* [TASK STATEMENT]: Read the records and write them out again exactly.

Collected data entries:
···
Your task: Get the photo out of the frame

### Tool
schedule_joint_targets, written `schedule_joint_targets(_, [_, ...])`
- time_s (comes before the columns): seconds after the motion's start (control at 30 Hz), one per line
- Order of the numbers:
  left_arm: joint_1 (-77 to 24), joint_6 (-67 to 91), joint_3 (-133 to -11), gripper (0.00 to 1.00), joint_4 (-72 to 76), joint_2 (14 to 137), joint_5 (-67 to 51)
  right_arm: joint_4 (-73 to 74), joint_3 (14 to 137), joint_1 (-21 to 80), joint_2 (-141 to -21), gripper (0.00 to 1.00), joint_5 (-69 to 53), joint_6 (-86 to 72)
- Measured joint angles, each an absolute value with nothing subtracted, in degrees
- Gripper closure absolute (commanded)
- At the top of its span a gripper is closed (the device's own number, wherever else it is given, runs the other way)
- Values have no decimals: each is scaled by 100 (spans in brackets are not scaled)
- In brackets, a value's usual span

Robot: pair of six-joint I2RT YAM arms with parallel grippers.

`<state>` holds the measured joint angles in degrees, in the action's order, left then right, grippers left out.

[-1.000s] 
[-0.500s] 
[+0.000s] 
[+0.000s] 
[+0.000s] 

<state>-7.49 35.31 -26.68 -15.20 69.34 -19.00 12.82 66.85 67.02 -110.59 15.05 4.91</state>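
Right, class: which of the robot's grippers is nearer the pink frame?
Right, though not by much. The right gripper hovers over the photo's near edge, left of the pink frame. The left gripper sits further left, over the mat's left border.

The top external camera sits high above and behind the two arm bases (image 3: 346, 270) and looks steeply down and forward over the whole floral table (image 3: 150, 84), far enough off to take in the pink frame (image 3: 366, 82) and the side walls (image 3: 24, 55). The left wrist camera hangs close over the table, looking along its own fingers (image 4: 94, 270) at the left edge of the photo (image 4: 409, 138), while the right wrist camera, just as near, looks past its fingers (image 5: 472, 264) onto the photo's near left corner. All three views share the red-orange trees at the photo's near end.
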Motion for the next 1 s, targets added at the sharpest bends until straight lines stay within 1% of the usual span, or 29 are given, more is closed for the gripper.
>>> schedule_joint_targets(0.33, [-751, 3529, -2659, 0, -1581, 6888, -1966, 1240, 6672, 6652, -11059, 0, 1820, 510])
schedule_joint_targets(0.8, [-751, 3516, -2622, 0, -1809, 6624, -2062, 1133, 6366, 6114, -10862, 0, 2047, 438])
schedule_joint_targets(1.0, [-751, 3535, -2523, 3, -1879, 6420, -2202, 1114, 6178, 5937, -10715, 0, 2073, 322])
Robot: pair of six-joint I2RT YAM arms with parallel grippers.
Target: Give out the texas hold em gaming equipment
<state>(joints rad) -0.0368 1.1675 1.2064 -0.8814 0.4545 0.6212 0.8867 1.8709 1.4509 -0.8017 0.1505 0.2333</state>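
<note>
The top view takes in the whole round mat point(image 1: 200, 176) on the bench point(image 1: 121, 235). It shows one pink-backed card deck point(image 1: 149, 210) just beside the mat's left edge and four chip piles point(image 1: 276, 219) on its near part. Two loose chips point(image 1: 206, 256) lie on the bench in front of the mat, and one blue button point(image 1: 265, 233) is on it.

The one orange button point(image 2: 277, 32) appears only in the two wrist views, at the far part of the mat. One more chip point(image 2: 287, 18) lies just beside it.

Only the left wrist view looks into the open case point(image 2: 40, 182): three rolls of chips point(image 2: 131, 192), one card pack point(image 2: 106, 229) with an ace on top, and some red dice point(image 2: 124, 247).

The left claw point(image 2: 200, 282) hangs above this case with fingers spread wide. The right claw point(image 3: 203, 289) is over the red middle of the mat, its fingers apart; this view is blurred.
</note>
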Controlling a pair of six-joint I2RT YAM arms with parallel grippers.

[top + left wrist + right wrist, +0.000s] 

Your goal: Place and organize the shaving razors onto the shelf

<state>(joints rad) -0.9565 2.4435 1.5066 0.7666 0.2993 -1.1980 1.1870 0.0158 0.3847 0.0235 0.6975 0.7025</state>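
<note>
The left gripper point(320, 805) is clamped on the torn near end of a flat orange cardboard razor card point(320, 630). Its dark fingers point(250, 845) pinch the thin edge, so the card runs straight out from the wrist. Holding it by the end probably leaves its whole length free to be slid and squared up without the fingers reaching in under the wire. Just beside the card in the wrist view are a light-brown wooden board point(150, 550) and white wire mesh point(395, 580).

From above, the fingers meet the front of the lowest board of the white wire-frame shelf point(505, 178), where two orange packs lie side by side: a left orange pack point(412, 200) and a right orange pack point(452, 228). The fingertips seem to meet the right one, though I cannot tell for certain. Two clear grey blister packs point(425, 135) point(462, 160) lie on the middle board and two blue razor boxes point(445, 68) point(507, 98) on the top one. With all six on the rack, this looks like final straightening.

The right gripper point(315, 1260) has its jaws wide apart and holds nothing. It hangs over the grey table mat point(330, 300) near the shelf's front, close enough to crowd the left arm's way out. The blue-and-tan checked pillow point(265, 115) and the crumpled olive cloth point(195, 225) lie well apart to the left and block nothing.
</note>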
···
* [RESPONSE AREA]:
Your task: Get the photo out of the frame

### Tool
schedule_joint_targets, written `schedule_joint_targets(_, [_, ...])`
- time_s (comes before the columns): seconds after the motion's start (control at 30 Hz), one per line
- Order of the numbers:
  left_arm: joint_1 (-77 to 24), joint_6 (-67 to 91), joint_3 (-133 to -11), gripper (0.00 to 1.00), joint_4 (-72 to 76), joint_2 (14 to 137), joint_5 (-67 to 51)
  right_arm: joint_4 (-73 to 74), joint_3 (14 to 137), joint_1 (-21 to 80), joint_2 (-141 to -21), gripper (0.00 to 1.00), joint_5 (-69 to 53), joint_6 (-86 to 72)
- Measured joint angles, each an absolute value with nothing subtracted, in degrees
- Gripper closure absolute (commanded)
- At the top of its span a gripper is closed (the device's own number, wherever else it is given, runs the other way)
- Values have no decimals: each is scaled by 100 (spans in brackets are not scaled)
- In brackets, a value's usual span

Robot: pair of six-joint I2RT YAM arms with parallel grippers.

`<state>` holds the measured joint angles in degrees, in the action's order, left then right, grippers left out.

[-1.000s] 
[-0.500s] 
[+0.000s] 
[+0.000s] 
[+0.000s] 

<state>-7.49 35.31 -26.68 -15.20 69.34 -19.00 12.82 66.85 67.02 -110.59 15.05 4.91</state>
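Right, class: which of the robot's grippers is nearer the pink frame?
Right, though not by much. The right gripper hovers over the photo's near edge, left of the pink frame. The left gripper sits further left, over the mat's left border.

The top external camera sits high above and behind the two arm bases (image 3: 346, 270) and looks steeply down and forward over the whole floral table (image 3: 150, 84), far enough off to take in the pink frame (image 3: 366, 82) and the side walls (image 3: 24, 55). The left wrist camera hangs close over the table, looking along its own fingers (image 4: 94, 270) at the left edge of the photo (image 4: 409, 138), while the right wrist camera, just as near, looks past its fingers (image 5: 472, 264) onto the photo's near left corner. All three views share the red-orange trees at the photo's near end.
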Motion for the next 1 s, targets added at the sharpest bends until straight lines stay within 1% of the usual span, or 29 are given, more is closed for the gripper.
>>> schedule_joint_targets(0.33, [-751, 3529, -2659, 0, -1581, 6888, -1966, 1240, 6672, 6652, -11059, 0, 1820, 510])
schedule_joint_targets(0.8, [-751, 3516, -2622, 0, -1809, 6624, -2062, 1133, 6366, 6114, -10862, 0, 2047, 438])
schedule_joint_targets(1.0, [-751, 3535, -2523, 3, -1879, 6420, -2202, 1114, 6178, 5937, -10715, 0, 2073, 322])
Robot: pair of six-joint I2RT YAM arms with parallel grippers.
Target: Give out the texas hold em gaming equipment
<state>(joints rad) -0.0368 1.1675 1.2064 -0.8814 0.4545 0.6212 0.8867 1.8709 1.4509 -0.8017 0.1505 0.2333</state>
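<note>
The top view takes in the whole round mat point(image 1: 200, 176) on the bench point(image 1: 121, 235). It shows one pink-backed card deck point(image 1: 149, 210) just beside the mat's left edge and four chip piles point(image 1: 276, 219) on its near part. Two loose chips point(image 1: 206, 256) lie on the bench in front of the mat, and one blue button point(image 1: 265, 233) is on it.

The one orange button point(image 2: 277, 32) appears only in the two wrist views, at the far part of the mat. One more chip point(image 2: 287, 18) lies just beside it.

Only the left wrist view looks into the open case point(image 2: 40, 182): three rolls of chips point(image 2: 131, 192), one card pack point(image 2: 106, 229) with an ace on top, and some red dice point(image 2: 124, 247).

The left claw point(image 2: 200, 282) hangs above this case with fingers spread wide. The right claw point(image 3: 203, 289) is over the red middle of the mat, its fingers apart; this view is blurred.
</note>
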Controlling a pair of six-joint I2RT YAM arms with parallel grippers.

[top + left wrist + right wrist, +0.000s] 

Your goal: Place and organize the shaving razors onto the shelf

<state>(joints rad) -0.9565 2.4435 1.5066 0.7666 0.2993 -1.1980 1.1870 0.0158 0.3847 0.0235 0.6975 0.7025</state>
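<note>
The left gripper point(320, 805) is clamped on the torn near end of a flat orange cardboard razor card point(320, 630). Its dark fingers point(250, 845) pinch the thin edge, so the card runs straight out from the wrist. Holding it by the end probably leaves its whole length free to be slid and squared up without the fingers reaching in under the wire. Just beside the card in the wrist view are a light-brown wooden board point(150, 550) and white wire mesh point(395, 580).

From above, the fingers meet the front of the lowest board of the white wire-frame shelf point(505, 178), where two orange packs lie side by side: a left orange pack point(412, 200) and a right orange pack point(452, 228). The fingertips seem to meet the right one, though I cannot tell for certain. Two clear grey blister packs point(425, 135) point(462, 160) lie on the middle board and two blue razor boxes point(445, 68) point(507, 98) on the top one. With all six on the rack, this looks like final straightening.

The right gripper point(315, 1260) has its jaws wide apart and holds nothing. It hangs over the grey table mat point(330, 300) near the shelf's front, close enough to crowd the left arm's way out. The blue-and-tan checked pillow point(265, 115) and the crumpled olive cloth point(195, 225) lie well apart to the left and block nothing.
</note>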

That is the complete answer.